Qui sono mostrate immagini dei segnali FRET e CFP nei controlli del sensore di glucosio nei neuroni mutanti TDP-43 in condizioni di base e di stimolazione. Un motoneurone rappresentativo è delineato in ogni immagine come esempio di ROI. Dopo la stimolazione del glucosio, i motoneuroni di controllo che esprimono sensori di glucosio, mostrano un piccolo aumento dell'assorbimento di glucosio mentre i neuroni che esprimono TDP-43 hanno mostrato un assorbimento di glucosio significativamente più elevato.
Ulteriori rapporti FRET by CFP di motoneuroni mutanti TDP-43 sono stati normalizzati ai controlli del sensore di glucosio in ogni punto temporale. In condizioni basali, non c'era differenza tra i genotipi. Tuttavia, dopo la stimolazione del glucosio, è stato osservato un rapido e significativo aumento dell'assorbimento di glucosio nei mutanti TDP-43 rispetto al controllo.

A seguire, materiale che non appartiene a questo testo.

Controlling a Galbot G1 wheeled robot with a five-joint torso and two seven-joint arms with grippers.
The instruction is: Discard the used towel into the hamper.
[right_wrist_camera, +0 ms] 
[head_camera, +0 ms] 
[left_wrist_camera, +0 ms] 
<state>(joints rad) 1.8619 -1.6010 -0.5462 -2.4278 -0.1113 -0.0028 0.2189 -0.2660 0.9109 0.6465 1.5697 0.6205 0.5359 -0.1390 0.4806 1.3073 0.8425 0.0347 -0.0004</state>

In una rappresentazione a barre, la stimolazione del glucosio nei neuroni che esprimono il sensore di glucosio ha dimostrato un piccolo ma significativo aumento del rapporto FRET per CFP rispetto al basale. Al contrario, i neuroni che esprimono TDP-43 hanno mostrato un aumento significativo del rapporto alla stimolazione rispetto al basale. La differenza netta nei rapporti FRET per CFP tra i motoneuroni che esprimono TDP-43 e il sensore di glucosio è di circa il 10,9% La gestione del tempo è fondamentale per questa procedura in modo che i neuroni non muoiano nel corso dell'imaging.
È importante visualizzare immediatamente dopo le dissezioni per evitare questo. Questa tecnica ha evidenziato l'importanza del metabolismo del glucosio nei neuroni e ha portato il nostro gruppo a studiare ulteriormente il ruolo della glicolisi nella rigenerazione dei motoneuroni.